*ACTION ITEM:*
The lines to copy from the data below are those that hold the string "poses".

Records from a data collection

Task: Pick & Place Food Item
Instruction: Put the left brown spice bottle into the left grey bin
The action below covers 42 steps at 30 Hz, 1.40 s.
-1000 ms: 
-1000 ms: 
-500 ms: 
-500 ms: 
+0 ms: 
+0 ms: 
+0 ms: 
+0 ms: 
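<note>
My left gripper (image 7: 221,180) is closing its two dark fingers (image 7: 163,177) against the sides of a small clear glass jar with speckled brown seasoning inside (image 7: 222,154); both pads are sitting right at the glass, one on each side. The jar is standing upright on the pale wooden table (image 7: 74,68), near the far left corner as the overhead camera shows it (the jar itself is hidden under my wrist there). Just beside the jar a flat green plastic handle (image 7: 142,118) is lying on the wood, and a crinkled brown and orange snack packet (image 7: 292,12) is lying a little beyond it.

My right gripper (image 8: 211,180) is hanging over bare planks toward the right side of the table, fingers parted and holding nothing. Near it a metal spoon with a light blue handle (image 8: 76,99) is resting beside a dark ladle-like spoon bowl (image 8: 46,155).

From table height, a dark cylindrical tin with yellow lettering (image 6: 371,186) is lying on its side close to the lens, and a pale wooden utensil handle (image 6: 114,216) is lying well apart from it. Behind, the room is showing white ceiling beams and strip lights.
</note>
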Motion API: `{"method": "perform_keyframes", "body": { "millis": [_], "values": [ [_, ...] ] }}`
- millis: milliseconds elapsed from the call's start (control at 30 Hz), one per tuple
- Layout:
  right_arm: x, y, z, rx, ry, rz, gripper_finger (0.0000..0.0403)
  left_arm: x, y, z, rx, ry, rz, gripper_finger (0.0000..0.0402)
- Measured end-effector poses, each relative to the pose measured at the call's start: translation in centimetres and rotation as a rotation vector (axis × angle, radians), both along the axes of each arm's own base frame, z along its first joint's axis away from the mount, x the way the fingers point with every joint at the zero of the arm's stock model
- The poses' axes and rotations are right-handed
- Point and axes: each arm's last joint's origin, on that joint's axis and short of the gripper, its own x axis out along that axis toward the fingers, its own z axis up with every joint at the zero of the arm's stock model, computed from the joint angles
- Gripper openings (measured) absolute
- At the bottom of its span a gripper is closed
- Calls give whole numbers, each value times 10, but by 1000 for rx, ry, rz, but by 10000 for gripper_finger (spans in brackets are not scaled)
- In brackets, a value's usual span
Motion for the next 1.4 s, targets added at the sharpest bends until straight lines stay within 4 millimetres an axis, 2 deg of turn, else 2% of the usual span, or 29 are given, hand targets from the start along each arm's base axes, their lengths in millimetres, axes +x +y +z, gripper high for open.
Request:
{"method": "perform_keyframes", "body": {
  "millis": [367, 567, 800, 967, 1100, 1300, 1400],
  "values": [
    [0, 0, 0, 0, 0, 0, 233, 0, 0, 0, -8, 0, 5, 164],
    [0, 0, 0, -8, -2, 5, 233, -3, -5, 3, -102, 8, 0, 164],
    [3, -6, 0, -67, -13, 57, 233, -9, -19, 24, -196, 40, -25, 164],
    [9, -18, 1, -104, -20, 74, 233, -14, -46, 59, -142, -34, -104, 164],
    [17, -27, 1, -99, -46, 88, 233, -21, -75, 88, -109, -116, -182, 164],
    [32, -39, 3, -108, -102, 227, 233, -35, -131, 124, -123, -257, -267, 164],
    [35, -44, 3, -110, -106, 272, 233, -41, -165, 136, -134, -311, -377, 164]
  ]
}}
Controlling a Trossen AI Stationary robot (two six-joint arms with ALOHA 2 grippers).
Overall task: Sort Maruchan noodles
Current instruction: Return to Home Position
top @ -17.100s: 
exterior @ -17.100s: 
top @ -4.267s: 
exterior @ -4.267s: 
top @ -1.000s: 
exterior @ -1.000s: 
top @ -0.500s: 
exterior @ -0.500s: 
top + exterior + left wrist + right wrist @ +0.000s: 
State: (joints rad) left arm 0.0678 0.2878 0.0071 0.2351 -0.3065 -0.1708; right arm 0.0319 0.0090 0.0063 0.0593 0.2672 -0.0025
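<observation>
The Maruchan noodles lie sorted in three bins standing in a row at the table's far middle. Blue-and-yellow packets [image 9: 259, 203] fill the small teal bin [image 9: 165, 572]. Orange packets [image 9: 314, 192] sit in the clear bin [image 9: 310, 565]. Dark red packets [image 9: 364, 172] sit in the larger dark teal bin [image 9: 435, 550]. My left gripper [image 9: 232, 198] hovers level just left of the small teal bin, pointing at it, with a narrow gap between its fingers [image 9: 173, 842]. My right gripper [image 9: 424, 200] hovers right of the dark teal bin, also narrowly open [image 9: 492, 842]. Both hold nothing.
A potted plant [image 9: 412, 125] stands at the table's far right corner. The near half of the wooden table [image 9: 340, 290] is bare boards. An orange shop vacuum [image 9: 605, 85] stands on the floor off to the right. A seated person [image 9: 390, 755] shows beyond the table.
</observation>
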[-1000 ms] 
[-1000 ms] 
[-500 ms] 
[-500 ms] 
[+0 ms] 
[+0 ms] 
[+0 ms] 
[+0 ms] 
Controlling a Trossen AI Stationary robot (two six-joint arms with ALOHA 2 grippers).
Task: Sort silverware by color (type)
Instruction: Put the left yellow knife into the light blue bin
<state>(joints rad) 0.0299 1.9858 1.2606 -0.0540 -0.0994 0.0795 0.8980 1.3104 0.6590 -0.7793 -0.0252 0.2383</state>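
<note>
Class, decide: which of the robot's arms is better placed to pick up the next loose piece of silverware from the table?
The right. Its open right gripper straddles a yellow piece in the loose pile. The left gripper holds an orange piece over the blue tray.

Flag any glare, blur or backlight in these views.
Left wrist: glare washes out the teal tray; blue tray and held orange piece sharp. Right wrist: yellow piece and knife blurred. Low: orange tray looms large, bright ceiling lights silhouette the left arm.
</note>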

*SOLUTION BELOW:*
- Measured end-effector poses, each relative to the pose measured at the call's start: translation in centimetres and rotation as a rotation vector (axis × angle, radians), both along the axes of each arm's own base frame, z along its first joint's axis away from the mount, x the way the fingers point with every joint at the zero of the arm's stock model
- The poses' axes and rotations are right-handed

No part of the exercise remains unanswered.